Turkish PM Erdoğan sees no risk to AKP’s future after becoming president

Turkish PM Erdoğan sees no risk to AKP’s future after becoming president

ANKARA
Turkish PM Erdoğan sees no risk to AKP’s future after becoming president

Turkish Prime Minister Recep Tayyip Erdoğan (R) is seen before a meeting with Chair of the Presidency of Bosnia and Herzegovina Bakir Izetbegovic in Ankara. AA photo

Prime Minister Recep Tayyip Erdoğan has said the ruling Justice and Development Party (AKP) is not at risk of losing power or splitting if he is elected president, arguing that his party is different from all political parties of the past and present.

“We are neither the ANAP nor any other party. We are a sui generis party. When late President [Turgut] Özal was elected president, his party was already losing votes. In our case, however, our votes are on the increase. We have 46 percent of the votes currently. Every other person is voting for us,” Erdoğan reportedly told his lawmakers during an AKP camp over the weekend in remarks that seemed to solidify suggestions that he will run for president in August elections.

Özal, ANAP’s (Motherland Party) chair and a former prime minister, was elected as president in 1989 and left the party’s leadership to Yıldırım Akbulut, who was considered to be his “yes-man.” Under Akbulut’s leadership, ANAP lost its power and internal debates further weakened the party.
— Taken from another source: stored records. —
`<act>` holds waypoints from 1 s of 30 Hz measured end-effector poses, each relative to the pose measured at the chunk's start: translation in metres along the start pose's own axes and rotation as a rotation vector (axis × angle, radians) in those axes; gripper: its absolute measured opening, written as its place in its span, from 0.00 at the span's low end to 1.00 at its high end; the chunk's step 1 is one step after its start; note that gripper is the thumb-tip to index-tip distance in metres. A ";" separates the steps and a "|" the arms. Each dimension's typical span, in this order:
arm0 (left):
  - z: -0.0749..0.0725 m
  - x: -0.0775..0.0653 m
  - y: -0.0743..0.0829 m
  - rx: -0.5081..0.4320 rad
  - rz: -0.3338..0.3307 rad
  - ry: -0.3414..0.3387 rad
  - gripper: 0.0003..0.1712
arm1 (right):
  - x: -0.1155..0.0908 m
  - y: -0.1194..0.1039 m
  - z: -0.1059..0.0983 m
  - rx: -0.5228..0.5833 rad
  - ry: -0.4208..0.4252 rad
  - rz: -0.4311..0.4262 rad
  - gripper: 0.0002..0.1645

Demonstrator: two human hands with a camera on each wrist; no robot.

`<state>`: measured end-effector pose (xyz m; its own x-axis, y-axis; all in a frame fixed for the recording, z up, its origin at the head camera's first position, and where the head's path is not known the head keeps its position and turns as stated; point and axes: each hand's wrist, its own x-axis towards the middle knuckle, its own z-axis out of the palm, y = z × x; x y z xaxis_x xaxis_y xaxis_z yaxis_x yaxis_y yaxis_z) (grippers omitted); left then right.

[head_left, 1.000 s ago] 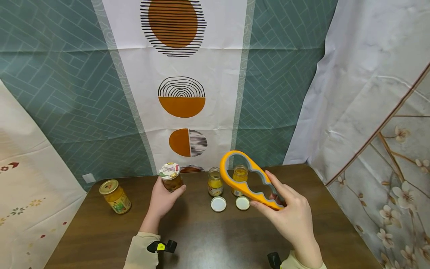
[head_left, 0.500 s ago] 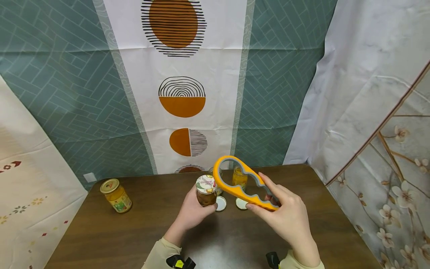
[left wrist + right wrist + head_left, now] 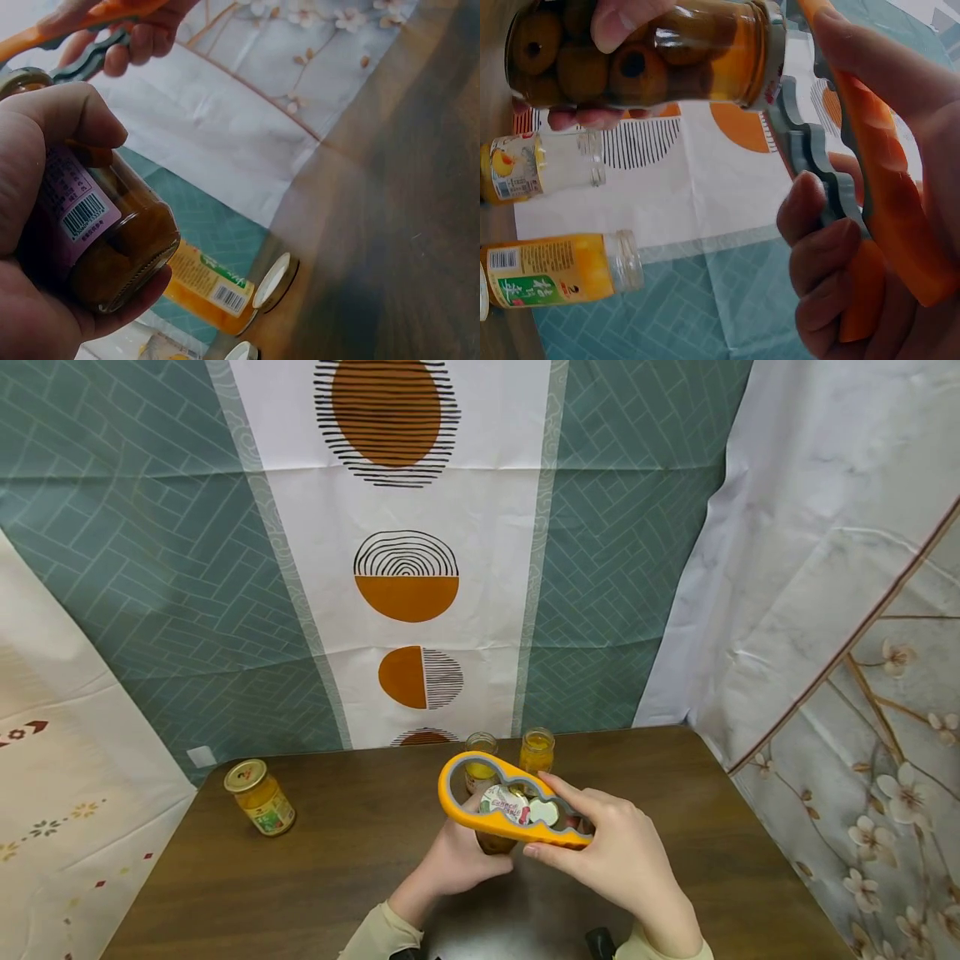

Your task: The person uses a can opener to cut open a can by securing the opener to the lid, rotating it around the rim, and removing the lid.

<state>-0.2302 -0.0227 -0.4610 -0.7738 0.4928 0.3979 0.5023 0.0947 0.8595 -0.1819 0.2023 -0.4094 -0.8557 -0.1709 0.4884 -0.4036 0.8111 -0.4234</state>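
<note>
Right wrist view: a glass jar [image 3: 641, 64] lies across the upper part, full of round, olive-brown fruits with dark holes, in amber liquid. Its white lid [image 3: 504, 803] carries coloured print, and the left wrist view shows a pink-purple label [image 3: 81, 206] with a barcode. The jar is off the table, held by the left hand [image 3: 457, 860], whose fingers and thumb wrap its sides. Just by the lid is an orange opener [image 3: 885, 180] with a grey, scalloped inner edge; whether they touch, I cannot tell. The right hand [image 3: 611, 843] grips its handles, fingers curled round them. Behind, on the brown table [image 3: 337, 860], stand two lidless jars of yellow contents; well apart at left stands a gold-lidded yellow jar [image 3: 260, 797].
</note>
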 end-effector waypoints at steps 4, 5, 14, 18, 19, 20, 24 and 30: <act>0.001 0.001 0.003 0.000 0.016 -0.018 0.46 | 0.000 -0.002 0.001 -0.008 -0.025 0.022 0.47; 0.001 0.001 0.003 -0.006 0.017 -0.025 0.47 | 0.000 -0.002 0.000 -0.008 -0.031 0.027 0.46; 0.001 -0.003 0.008 0.101 0.065 -0.027 0.41 | -0.002 -0.004 0.001 0.029 -0.100 0.057 0.37; 0.001 -0.002 0.008 0.083 0.119 -0.042 0.41 | -0.002 -0.004 0.001 0.093 -0.122 0.054 0.22; 0.001 -0.001 0.007 0.059 0.117 -0.047 0.42 | -0.002 -0.004 0.002 0.100 -0.124 0.055 0.20; 0.001 -0.001 0.007 0.042 0.112 -0.049 0.42 | -0.002 -0.005 0.002 0.105 -0.129 0.061 0.19; 0.001 -0.002 0.004 0.012 0.077 -0.040 0.42 | -0.003 -0.011 0.005 0.065 -0.155 0.128 0.25; 0.000 0.000 0.002 0.061 0.079 -0.027 0.42 | -0.003 -0.018 0.005 0.029 -0.182 0.179 0.32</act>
<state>-0.2287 -0.0221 -0.4591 -0.7204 0.5240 0.4544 0.5846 0.1063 0.8043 -0.1737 0.1853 -0.4071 -0.9574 -0.1262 0.2598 -0.2477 0.8217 -0.5133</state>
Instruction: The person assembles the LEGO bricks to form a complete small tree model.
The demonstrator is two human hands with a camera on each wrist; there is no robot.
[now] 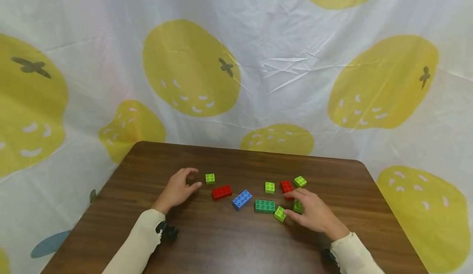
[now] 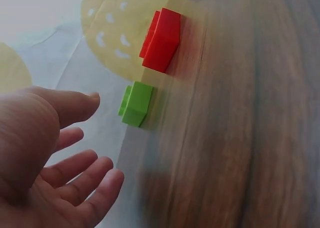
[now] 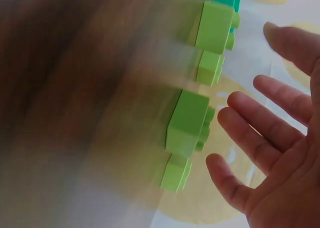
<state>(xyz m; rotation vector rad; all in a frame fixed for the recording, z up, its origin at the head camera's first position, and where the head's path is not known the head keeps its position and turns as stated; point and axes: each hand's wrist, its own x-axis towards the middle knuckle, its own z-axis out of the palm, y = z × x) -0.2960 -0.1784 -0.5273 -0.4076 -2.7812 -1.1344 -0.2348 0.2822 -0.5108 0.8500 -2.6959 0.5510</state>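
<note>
- Lime-green plastic, by its look, made up the small studded brick (image 1: 210,179) nearest the left hand (image 1: 179,188); it sat on the wooden table (image 1: 236,249), just beyond the thumb and fingertips, apart from them.
- The left fingers were loosely bent and grasped nothing.
- A red brick (image 1: 221,192) and a blue brick (image 1: 242,199) lay between the hands, studs up.
- The right hand (image 1: 312,210) hovered with fingers spread, released; the right wrist view showed a gap between them and the bricks.
- Near its thumb lay a lime corner brick (image 1: 280,213), beside the long green brick (image 1: 265,206); whether those two touched was unclear.
- A darker green brick (image 1: 297,206) was partly hidden by that hand, and a second red brick (image 1: 286,186) lay by its fingertips.
- All the bricks seemed likely to be light, stiff and hard to break, their smooth walls perhaps a little slippery.
- Opposite side walls, below the studs, looked the best place for a thumb-and-finger pinch.
</note>
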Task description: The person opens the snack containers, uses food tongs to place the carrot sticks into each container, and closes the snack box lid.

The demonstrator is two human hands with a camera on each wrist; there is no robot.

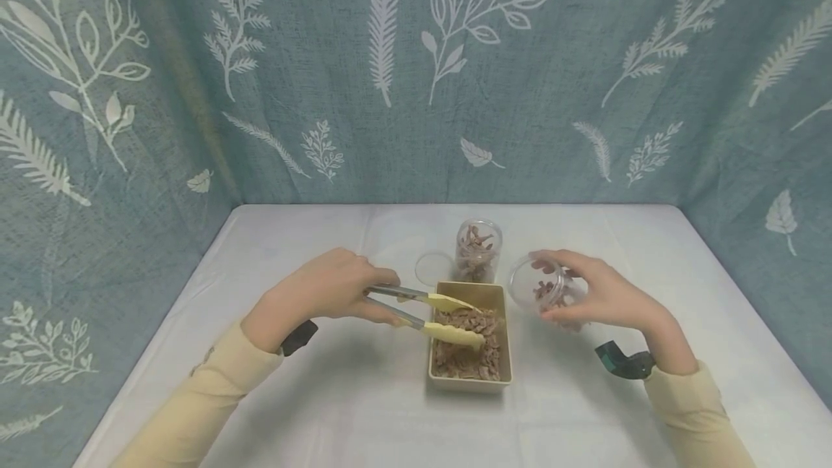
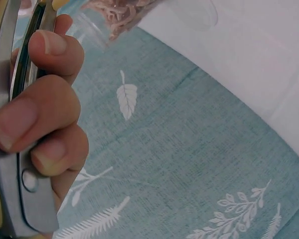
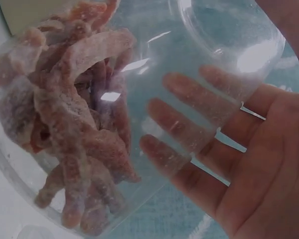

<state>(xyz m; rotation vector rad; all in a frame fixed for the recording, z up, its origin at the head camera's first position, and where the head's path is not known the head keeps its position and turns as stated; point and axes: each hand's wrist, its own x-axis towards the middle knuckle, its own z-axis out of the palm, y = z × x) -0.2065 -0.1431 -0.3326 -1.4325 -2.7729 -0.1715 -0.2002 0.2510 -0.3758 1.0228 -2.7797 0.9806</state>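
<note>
My left hand (image 1: 338, 286) grips metal tongs (image 1: 455, 336) with yellow tips. Their arms are spread, and the tips reach over a beige rectangular box (image 1: 469, 385) of brown dried meat-like strips (image 1: 464, 367). Close up in the left wrist view, curled fingers (image 2: 45, 112) wrap the steel handles. To the right of the box, my right hand (image 1: 607, 293) holds a clear jar (image 1: 523, 287), tilted with its round opening toward the box. Several reddish-brown strips (image 3: 65, 114) lie inside this jar in the right wrist view, with fingers seen through its clear wall.
A second clear jar (image 1: 478, 262), partly filled with similar strips, stands just behind the box. Beside it on the left lies a round clear lid (image 1: 433, 269). All rest on a white-covered table (image 1: 364, 410), with a blue-green leaf-patterned curtain (image 1: 403, 143) behind.
</note>
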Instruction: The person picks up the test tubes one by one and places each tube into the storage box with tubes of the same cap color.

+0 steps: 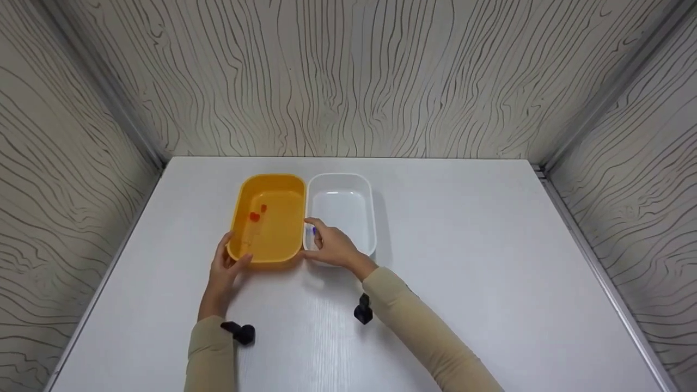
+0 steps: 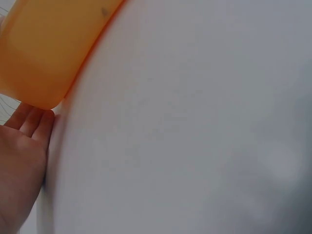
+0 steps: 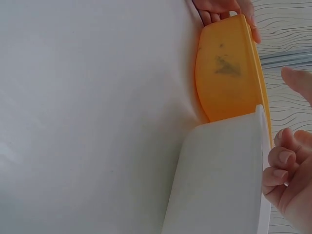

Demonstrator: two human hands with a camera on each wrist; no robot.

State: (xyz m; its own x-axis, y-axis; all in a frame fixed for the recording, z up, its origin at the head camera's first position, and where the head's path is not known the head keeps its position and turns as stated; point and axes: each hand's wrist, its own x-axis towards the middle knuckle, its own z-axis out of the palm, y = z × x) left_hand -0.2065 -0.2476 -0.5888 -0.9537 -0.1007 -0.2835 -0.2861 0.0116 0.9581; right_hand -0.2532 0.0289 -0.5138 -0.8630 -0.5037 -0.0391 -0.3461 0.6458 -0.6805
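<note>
In the head view a yellow plastic bin (image 1: 280, 228) stands on the table. Two small red pieces (image 1: 255, 216) lie inside it, with faint clear slender shapes running from them toward the near side. My left hand (image 1: 222, 275) grips the bin's near left corner, thumb at the rim and fingers along the outer side. Against the bin's right side stands a white bin (image 1: 348, 209). My right hand (image 1: 335, 247) is over its near left part, thumb and index finger spread at the two adjoining rims. A small blue bit (image 1: 314, 231) shows between them, mostly hidden by the hand.
Both bins stand on a white table (image 1: 463, 245), toward its far edge. Wood-patterned panels (image 1: 348, 81) rise behind the table and at both sides. A small black device (image 1: 363, 309) sits by the right sleeve, and another black device (image 1: 245, 334) by the left.
</note>
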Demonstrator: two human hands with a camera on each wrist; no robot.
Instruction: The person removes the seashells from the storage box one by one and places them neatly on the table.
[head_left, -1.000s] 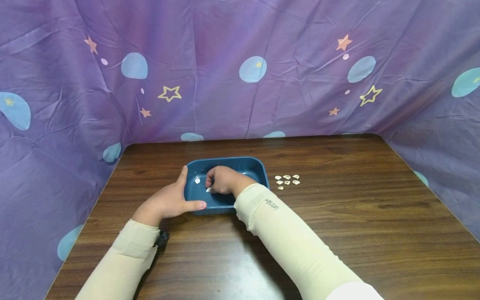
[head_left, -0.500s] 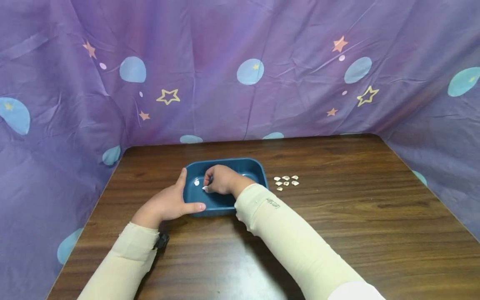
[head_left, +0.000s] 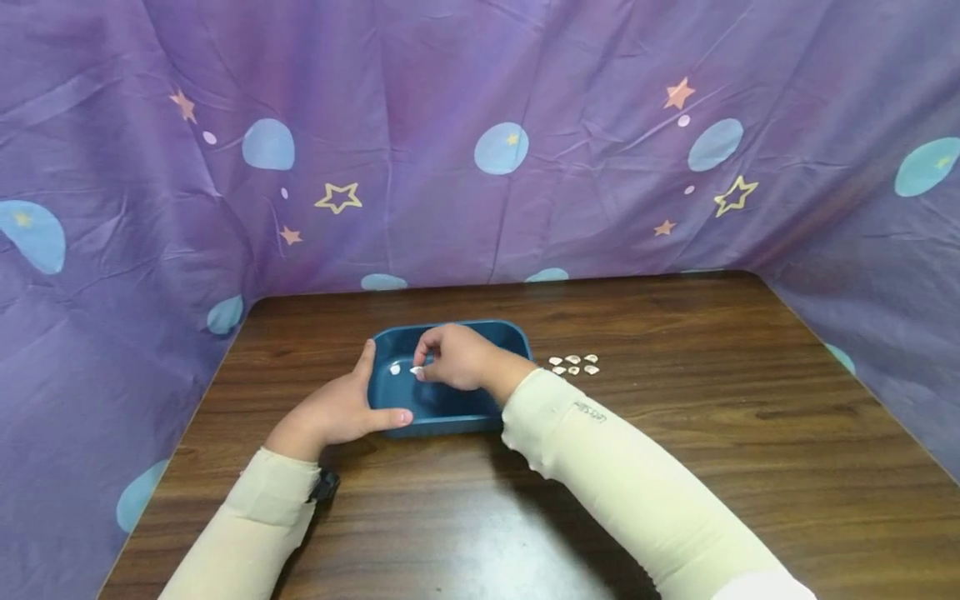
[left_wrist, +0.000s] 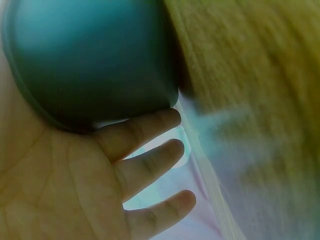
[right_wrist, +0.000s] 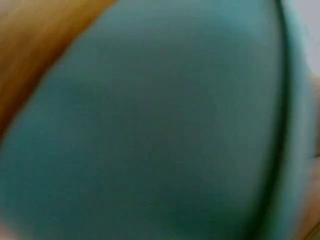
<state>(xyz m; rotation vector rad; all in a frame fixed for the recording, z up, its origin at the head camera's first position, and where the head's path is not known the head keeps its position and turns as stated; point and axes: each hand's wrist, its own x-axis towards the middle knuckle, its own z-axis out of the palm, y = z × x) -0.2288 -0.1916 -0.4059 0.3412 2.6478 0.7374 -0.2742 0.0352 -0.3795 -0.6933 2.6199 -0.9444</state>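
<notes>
In the head view my right hand (head_left: 461, 357) is inside a blue plastic basin (head_left: 517, 335). Its thumb and forefinger pinch a small white seashell (head_left: 417, 370) just above the basin floor. Another white shell (head_left: 395, 368) lies in the basin to its left. My left hand (head_left: 330, 412) rests against the basin's left end, thumb along the front rim. In the left wrist view its fingers (left_wrist: 150, 167) stretch out straight beside the basin wall (left_wrist: 100, 65). The right wrist view is blurred and mostly filled by the basin (right_wrist: 150, 125); the pinched shell is not visible there.
Several small shells (head_left: 573, 360) lie in rows on the brown wooden table (head_left: 690, 392), right of the basin. A purple curtain (head_left: 420, 167) with stars and blue spots hangs behind the table and along both sides.
My right hand has risen slightly with the shell pinched in it, and the forearm has swung right, now covering the nearest loose shell. The left hand stays at the basin's end.
</notes>
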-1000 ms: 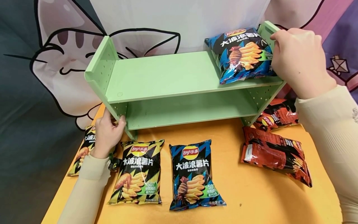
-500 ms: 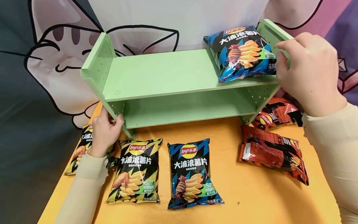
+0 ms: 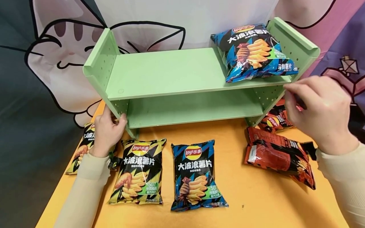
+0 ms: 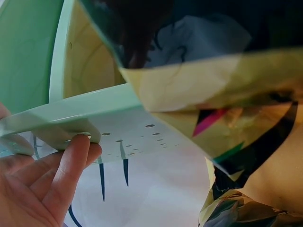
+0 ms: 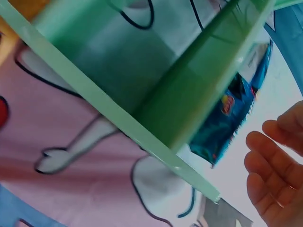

Some AKP lawmakers expressed concerns that the AKP could share ANAP’s fate with one deputy recalling Akbulut as a non-charismatic politician who did not have his own say during his prime ministry.

Erdoğan was reportedly angered by the lawmaker’s definition, saying: “A lawmaker from the AK Party can never talk about the country’s former prime minister in this way. Those who have served Turkey are valuable. And these kinds of assessments can be used against our successor as well.”  

Although the ANAP example was discussed at the camp, an overwhelming majority of AKP officials and lawmakers have expressed their support for Erdoğan’s bid for the presidency. Although the prime minister recalled that he had not yet decided on his nomination, he assured his party colleagues that he would be an active president in the event of his election.

“A president elected by the people cannot be like the previous ones. As the head of the executive, the president uses all his constitutional powers. If I am elected president, I will also use all of them. I won’t be a president of protocol,” he reportedly told his lawmakers. 

Recalling Article 104 of the Constitution that furnishes the president with significant powers, Erdoğan said the head of the nation elected by the people would be a very strong president. “We’ll be in support of whoever is elected president,” Erdoğan said.

Although the two-day camp was focused on the presidential elections slated for Aug. 10 and the post-Erdoğan era in the AKP, the prime minister did not give any clue as to who could replace him as the prime minister and chairman of the party.

The party will continue to take the pulse of the people over the presidency and the next prime minister until late May before concluding deliberations on key decisions. Erdoğan is likely to announce his decision on the presidential elections in June.